As you reproduce every line below, keep it exactly as written and leave out the images.

===== Supplied material

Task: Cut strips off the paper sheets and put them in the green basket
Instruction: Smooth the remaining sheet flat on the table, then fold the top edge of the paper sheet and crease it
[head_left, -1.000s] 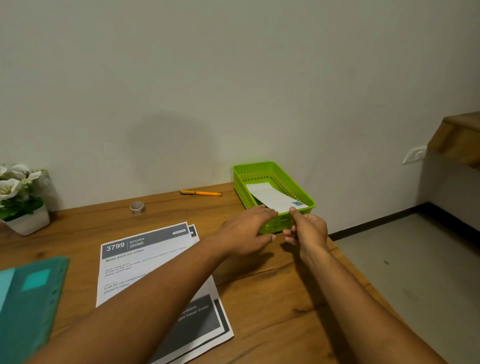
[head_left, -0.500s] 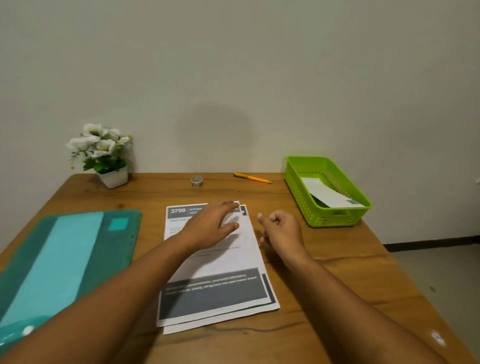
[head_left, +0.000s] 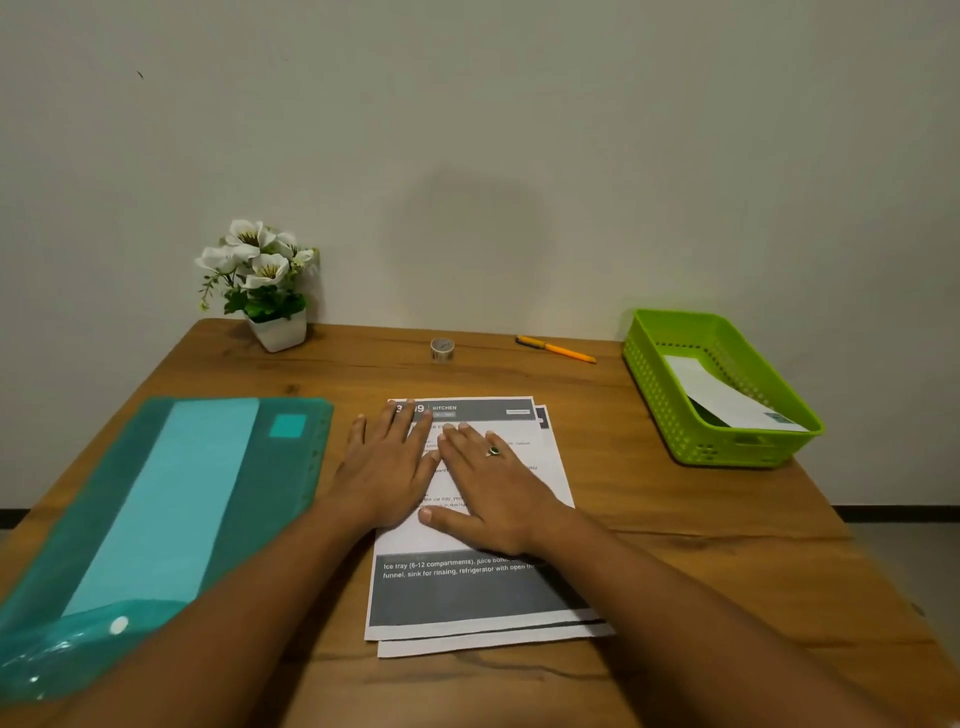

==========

_Answer to this problem_
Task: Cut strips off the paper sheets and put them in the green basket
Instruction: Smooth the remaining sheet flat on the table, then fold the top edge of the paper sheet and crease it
[head_left, -1.000s] 
[head_left, -0.500s] 
[head_left, +0.000s] 

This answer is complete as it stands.